Magistrado ResponsávelMARIA LAURA LEONARDO
Data da Resolução07 de Fevereiro de 2007
EmissorSupremo Tribunal de Justiça (Portugal)

Acordam na secção social do Supremo Tribunal de Justiça: I - AA, residente em Rua ..., ..., Bloco ..., ... Dtº, Vila Nova de Gaia, intentou a presente acção comum contra BB, transformada em CEIC pelo DL n.° 117/2003, de 14.06, com sede na Rua da ....., ...., em Lisboa, alegando, em resumo, que trabalhou para a ré desde Outubro de 1992 até 08.02.2003, data em que rescindiu o contrato de trabalho, invocando como justa causa a ofensa da sua honra e dignidade, pessoal e profissional, ao ser lida uma carta anónima em reunião do Conselho Escolar da Faculdade de....., cujo conteúdo lhe imputava determinados comportamentos como docente da ré.

Termina pedindo a condenação da ré a pagar-lhe as seguintes quantias: - € 20.424,80, a título de indemnização por rescisão do contrato de trabalho com justa causa; - € 20.424,80, a título de indemnização por danos morais resultantes da rescisão do contrato; - € 420,77, montante relativo a créditos laborais já vencidos e não pagos; - e, ainda, os juros legais que se vencerem desde a citação da ré.

Na contestação, a ré invoca a incompetência em razão da matéria do Tribunal do Trabalho de V N Gaia, porque, segundo defende, o contrato celebrado é de prestação de serviços e não de trabalho; sustenta ainda que inexiste justa causa para a rescisão contratual da autora.

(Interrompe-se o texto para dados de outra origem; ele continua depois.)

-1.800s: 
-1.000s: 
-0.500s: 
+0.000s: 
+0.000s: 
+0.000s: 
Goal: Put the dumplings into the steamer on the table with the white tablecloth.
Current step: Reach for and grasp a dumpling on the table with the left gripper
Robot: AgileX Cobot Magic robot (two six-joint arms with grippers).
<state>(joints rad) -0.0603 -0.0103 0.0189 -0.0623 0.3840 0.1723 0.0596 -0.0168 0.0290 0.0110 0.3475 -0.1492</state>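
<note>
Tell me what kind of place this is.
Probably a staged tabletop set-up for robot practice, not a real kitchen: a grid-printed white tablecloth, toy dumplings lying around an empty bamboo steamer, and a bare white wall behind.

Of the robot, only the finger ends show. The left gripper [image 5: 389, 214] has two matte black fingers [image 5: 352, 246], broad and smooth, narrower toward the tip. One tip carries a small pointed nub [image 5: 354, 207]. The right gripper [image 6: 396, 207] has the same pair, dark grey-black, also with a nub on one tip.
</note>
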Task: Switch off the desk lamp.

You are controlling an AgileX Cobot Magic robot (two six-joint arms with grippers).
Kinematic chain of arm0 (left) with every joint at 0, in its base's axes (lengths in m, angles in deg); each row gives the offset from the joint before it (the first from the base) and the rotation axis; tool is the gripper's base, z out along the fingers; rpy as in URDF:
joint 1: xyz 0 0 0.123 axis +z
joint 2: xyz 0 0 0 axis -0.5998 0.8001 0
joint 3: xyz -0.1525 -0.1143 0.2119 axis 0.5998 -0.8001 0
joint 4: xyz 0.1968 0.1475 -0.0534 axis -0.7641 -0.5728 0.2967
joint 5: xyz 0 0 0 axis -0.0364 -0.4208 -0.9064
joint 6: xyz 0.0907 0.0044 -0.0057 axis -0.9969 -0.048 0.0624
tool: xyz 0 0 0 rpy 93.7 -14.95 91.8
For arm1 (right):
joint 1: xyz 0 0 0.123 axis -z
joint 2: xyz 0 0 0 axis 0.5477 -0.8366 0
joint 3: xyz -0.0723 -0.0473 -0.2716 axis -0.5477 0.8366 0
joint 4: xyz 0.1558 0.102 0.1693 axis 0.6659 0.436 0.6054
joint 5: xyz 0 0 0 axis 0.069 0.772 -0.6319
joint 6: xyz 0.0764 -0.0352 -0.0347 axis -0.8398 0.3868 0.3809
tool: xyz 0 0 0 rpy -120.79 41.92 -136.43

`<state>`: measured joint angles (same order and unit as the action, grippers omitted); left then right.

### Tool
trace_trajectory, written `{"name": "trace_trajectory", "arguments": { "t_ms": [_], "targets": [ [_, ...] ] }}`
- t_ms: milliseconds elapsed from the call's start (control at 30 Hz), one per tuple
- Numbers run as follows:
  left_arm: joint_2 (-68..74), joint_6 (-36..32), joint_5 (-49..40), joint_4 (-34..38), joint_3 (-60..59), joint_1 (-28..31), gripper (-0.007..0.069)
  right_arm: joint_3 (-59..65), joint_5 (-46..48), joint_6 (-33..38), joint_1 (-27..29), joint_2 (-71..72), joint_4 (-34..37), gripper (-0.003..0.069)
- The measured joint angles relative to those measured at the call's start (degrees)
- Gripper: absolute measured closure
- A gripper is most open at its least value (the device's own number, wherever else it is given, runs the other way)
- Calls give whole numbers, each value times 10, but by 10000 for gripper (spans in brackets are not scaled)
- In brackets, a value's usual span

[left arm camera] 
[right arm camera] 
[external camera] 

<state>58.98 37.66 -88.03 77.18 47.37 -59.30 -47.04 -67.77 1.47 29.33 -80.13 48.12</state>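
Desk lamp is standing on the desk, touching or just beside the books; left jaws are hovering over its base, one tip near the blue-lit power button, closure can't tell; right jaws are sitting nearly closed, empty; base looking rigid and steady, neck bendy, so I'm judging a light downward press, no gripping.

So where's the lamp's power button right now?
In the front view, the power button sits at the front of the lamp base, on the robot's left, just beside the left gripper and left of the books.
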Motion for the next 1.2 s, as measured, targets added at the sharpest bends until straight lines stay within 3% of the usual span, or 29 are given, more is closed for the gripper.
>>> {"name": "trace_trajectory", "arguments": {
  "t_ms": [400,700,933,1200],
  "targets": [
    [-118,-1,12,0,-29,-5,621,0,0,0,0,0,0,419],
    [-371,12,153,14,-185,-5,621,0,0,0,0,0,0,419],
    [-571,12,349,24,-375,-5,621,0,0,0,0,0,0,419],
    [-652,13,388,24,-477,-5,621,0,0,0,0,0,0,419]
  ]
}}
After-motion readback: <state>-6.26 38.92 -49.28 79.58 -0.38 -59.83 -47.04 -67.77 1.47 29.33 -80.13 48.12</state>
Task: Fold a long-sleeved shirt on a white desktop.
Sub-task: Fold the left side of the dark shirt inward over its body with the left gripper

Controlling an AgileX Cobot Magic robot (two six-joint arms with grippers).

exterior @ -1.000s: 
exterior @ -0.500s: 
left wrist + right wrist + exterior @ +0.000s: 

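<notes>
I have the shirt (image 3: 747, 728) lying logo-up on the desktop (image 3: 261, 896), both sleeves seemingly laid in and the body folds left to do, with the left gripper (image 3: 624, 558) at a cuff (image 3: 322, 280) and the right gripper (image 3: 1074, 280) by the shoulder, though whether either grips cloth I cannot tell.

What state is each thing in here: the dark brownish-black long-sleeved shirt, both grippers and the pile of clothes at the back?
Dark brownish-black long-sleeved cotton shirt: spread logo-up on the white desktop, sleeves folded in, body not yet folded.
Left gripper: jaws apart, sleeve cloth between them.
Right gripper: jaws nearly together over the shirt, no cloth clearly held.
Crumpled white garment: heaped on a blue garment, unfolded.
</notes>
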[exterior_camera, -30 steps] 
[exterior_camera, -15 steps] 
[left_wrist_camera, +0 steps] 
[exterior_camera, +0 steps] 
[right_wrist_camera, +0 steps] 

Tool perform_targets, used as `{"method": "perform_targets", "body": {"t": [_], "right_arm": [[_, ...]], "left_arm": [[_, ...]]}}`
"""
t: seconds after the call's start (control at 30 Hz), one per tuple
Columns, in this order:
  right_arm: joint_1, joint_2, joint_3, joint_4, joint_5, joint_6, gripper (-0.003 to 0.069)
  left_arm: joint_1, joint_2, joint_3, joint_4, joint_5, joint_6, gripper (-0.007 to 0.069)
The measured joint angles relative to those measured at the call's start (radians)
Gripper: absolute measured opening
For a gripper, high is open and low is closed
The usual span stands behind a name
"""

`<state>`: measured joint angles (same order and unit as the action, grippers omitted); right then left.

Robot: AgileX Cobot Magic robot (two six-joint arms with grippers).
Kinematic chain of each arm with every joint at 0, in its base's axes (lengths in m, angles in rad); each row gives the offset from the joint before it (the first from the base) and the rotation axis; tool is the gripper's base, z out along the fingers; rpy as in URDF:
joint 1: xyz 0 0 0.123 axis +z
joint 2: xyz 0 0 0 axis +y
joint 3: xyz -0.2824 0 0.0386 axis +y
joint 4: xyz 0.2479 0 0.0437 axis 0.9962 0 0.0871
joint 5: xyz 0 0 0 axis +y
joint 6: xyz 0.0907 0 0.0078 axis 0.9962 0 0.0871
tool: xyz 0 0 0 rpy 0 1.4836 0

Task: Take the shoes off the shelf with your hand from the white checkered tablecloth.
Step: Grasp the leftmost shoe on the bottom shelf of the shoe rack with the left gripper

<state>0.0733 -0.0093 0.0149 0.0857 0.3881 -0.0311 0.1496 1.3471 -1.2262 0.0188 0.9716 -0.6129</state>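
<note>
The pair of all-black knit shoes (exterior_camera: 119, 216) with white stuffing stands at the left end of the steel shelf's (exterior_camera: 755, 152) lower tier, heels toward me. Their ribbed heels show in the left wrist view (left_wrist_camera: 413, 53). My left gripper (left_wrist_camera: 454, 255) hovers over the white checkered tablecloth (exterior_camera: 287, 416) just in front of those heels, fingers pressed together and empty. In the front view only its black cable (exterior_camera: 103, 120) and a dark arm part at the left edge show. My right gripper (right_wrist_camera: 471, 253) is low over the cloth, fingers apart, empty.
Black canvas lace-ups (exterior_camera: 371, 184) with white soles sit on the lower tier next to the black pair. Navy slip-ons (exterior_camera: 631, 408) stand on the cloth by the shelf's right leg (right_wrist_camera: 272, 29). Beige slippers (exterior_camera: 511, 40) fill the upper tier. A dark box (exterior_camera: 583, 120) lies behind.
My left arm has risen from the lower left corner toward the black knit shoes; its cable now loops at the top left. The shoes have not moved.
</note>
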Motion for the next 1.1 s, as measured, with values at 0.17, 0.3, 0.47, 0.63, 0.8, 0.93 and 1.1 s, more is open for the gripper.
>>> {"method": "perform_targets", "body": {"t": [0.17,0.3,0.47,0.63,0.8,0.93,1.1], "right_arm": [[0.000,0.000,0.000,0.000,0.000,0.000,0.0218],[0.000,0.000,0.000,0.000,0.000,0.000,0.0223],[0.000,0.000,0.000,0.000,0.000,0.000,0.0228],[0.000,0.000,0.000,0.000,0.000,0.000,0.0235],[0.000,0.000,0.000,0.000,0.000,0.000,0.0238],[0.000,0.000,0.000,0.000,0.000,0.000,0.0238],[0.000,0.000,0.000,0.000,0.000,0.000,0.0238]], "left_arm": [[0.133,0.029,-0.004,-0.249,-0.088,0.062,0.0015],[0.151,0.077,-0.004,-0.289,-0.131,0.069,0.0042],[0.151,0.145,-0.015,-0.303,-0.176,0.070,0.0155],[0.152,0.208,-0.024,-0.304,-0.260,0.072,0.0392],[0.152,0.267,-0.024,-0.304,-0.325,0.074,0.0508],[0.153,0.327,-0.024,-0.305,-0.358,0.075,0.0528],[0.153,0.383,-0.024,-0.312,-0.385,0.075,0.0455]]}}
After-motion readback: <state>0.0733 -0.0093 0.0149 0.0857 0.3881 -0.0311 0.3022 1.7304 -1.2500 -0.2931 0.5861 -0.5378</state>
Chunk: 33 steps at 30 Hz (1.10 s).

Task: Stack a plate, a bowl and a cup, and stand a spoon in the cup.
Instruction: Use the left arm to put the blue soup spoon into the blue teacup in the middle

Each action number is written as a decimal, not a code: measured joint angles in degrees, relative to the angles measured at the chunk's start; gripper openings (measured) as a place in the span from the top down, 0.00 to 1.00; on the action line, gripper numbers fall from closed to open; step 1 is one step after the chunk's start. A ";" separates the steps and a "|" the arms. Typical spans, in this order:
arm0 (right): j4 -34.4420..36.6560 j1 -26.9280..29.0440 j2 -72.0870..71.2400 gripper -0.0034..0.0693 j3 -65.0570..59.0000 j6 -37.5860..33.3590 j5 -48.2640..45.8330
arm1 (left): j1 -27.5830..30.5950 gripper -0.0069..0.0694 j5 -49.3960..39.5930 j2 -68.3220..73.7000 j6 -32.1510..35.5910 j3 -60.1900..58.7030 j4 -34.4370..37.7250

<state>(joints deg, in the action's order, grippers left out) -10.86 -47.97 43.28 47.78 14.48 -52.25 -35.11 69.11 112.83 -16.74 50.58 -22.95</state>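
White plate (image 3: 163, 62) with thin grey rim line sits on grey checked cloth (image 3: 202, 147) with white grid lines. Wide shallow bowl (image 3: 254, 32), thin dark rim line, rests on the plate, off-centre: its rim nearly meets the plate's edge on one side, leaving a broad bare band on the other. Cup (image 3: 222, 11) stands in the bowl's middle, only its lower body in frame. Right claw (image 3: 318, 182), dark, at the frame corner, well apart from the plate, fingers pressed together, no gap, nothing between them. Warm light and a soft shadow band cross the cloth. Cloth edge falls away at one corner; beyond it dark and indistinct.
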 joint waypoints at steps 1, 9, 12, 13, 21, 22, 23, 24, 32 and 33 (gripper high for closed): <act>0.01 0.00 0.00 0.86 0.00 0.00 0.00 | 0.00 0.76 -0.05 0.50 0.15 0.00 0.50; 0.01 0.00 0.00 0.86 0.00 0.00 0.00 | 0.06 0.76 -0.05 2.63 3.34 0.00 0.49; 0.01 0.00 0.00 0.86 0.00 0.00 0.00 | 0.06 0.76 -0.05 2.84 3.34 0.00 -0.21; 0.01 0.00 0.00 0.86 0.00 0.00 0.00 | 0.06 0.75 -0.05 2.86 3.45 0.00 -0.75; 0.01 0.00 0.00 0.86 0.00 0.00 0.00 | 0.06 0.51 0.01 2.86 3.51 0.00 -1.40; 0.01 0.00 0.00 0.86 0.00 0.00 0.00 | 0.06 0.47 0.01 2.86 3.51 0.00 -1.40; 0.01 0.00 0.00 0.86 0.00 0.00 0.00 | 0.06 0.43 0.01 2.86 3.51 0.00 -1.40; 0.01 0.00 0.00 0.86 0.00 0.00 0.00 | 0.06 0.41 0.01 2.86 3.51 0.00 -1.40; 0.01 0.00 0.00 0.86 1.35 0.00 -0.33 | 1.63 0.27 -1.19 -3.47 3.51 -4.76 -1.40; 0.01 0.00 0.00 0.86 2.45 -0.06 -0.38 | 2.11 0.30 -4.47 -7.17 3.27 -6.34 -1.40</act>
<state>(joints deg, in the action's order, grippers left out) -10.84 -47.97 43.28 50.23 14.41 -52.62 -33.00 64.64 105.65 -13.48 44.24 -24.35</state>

Conclui pela procedência da excepção e improcedência da acção.

Houve resposta.

Realizado o julgamento, foi proferida sentença que, qualificando como contrato de trabalho a relação contratual existente entre as partes e considerando não existir justa causa de rescisão, julgou improcedente a excepção de incompetência material do TT de V N Gaia e parcialmente procedente a acção.

Consequentemente, condenou a ré a pagar à autora a quantia total de € 420,77, acrescida de juros de mora, absolvendo-a quanto ao mais pedido.

A autora apelou, mas sem sucesso, pois o Tribunal da Relação confirmou a sentença recorrida.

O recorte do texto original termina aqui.